▶ **Instructions for the task**
Please restate word for word the lines of the entries below from the one with "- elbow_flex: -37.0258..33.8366" to the one with "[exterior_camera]", inclusive, and leave out every picture.

▶ **Supplied material**

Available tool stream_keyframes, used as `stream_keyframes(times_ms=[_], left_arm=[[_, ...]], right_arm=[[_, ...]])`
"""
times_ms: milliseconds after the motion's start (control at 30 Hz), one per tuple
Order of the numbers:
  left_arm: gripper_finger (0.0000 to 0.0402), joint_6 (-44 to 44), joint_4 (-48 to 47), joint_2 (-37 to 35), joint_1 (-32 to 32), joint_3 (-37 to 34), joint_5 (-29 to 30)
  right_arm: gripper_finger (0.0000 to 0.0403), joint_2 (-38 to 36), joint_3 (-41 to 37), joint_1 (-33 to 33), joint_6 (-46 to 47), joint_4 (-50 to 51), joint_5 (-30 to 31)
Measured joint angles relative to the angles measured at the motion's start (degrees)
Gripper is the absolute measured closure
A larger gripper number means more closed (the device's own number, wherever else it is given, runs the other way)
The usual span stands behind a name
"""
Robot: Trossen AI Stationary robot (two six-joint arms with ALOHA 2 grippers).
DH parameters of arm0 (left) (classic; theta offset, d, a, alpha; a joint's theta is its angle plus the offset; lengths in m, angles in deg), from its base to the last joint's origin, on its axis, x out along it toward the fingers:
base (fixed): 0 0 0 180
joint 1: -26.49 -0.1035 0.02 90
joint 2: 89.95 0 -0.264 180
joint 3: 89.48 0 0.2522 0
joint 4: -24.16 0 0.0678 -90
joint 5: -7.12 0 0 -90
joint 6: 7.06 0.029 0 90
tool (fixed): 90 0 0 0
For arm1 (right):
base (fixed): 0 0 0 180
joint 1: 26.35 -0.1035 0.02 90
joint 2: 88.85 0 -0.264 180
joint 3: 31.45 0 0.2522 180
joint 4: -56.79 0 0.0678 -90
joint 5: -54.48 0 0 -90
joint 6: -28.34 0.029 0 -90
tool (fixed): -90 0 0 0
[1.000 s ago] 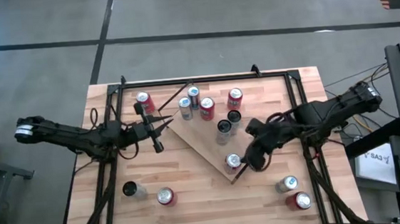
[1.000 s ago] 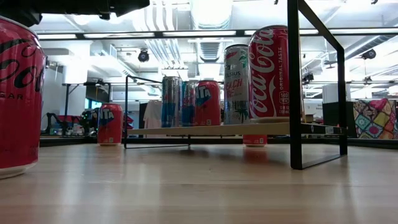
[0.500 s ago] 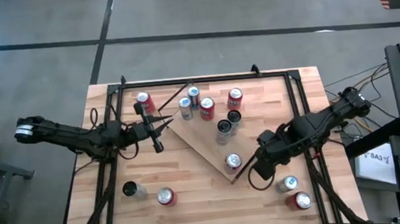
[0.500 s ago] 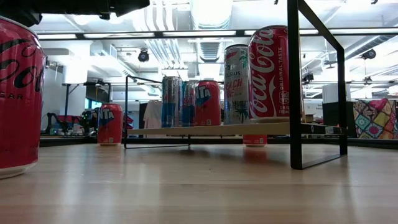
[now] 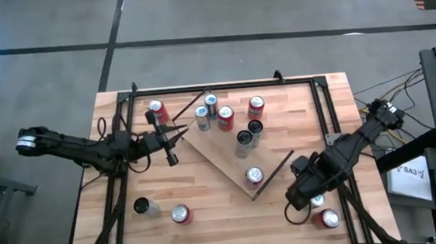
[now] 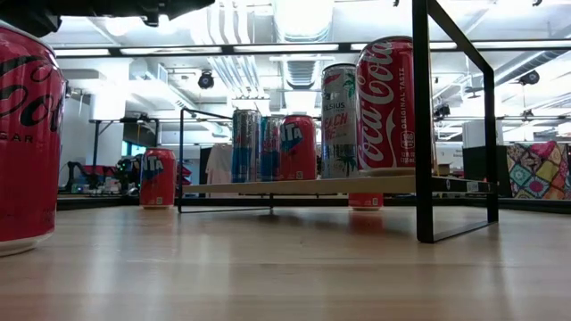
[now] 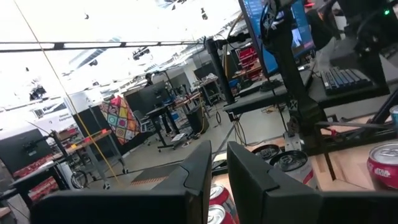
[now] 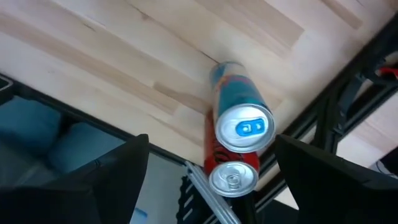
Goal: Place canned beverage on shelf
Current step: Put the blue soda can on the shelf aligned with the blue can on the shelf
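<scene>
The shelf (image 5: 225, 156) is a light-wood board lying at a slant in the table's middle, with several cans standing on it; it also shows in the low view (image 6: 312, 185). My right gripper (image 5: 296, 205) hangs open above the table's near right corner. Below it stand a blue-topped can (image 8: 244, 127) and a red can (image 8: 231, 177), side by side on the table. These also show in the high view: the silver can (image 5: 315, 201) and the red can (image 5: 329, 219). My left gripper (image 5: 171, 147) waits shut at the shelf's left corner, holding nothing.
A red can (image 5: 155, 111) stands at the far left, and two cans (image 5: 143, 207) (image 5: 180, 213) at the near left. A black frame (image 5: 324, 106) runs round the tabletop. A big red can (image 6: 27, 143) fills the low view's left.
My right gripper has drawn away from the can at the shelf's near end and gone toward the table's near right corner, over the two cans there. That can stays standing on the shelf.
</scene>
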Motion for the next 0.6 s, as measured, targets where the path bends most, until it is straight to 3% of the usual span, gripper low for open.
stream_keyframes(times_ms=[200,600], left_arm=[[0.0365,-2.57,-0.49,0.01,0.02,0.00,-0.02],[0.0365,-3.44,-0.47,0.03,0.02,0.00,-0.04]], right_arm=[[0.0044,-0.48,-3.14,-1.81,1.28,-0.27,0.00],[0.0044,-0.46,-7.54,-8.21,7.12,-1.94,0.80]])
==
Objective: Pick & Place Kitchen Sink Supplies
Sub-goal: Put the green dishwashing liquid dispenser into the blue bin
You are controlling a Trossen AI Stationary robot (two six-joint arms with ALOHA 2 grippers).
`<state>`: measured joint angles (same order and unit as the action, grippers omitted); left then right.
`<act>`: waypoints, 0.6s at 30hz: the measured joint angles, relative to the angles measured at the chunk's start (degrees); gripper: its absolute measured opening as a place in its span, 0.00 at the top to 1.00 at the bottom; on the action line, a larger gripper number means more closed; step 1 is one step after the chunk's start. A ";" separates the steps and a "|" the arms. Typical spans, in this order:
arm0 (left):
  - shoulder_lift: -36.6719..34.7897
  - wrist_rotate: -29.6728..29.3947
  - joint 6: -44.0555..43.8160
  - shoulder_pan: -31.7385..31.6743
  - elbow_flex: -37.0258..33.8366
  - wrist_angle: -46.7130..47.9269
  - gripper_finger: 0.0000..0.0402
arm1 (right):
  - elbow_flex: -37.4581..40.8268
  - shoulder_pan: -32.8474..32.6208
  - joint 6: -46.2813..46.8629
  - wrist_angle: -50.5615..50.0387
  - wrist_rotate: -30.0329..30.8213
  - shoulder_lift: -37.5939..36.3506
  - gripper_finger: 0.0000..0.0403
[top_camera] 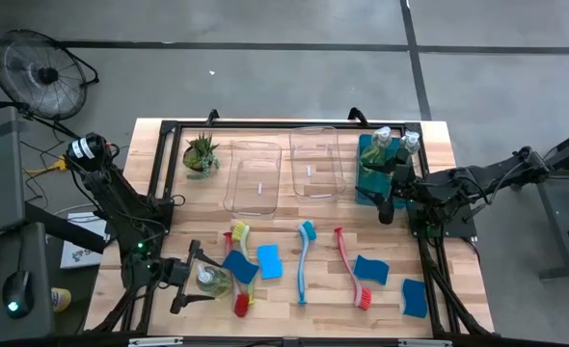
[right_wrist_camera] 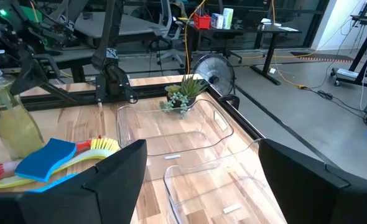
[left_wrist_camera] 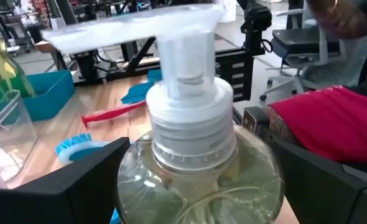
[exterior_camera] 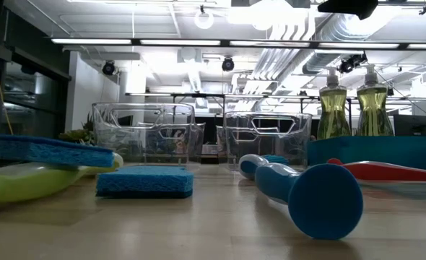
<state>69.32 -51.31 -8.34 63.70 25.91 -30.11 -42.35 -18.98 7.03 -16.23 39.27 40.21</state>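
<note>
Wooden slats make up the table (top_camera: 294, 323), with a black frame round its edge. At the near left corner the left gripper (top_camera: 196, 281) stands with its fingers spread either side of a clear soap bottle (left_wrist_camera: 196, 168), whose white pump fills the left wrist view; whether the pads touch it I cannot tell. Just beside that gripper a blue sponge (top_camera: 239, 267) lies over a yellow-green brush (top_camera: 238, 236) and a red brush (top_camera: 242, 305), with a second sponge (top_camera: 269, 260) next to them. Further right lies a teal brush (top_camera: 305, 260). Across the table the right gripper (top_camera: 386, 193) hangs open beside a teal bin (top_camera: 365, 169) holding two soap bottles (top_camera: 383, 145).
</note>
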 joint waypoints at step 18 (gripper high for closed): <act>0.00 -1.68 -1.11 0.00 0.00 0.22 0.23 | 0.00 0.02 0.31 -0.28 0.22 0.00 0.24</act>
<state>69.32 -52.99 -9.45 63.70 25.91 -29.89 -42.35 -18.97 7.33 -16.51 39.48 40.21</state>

▶ **Exercise solution**
  - elbow_flex: -37.0258..33.8366
  - wrist_angle: -46.7130..47.9269
  - gripper_finger: 0.0000..0.0402
arm1 (right):
  - elbow_flex: -37.4581..40.8268
  - shoulder_pan: -32.8474..32.6208
  - joint 6: -46.2813..46.8629
  - wrist_angle: -50.5615..50.0387
  - wrist_rotate: -30.0329..30.8213
  - shoulder_lift: -37.5939..36.3506
  - gripper_finger: 0.0000..0.0403
[top_camera] 
[right_wrist_camera] 
[left_wrist_camera] 
[exterior_camera] 

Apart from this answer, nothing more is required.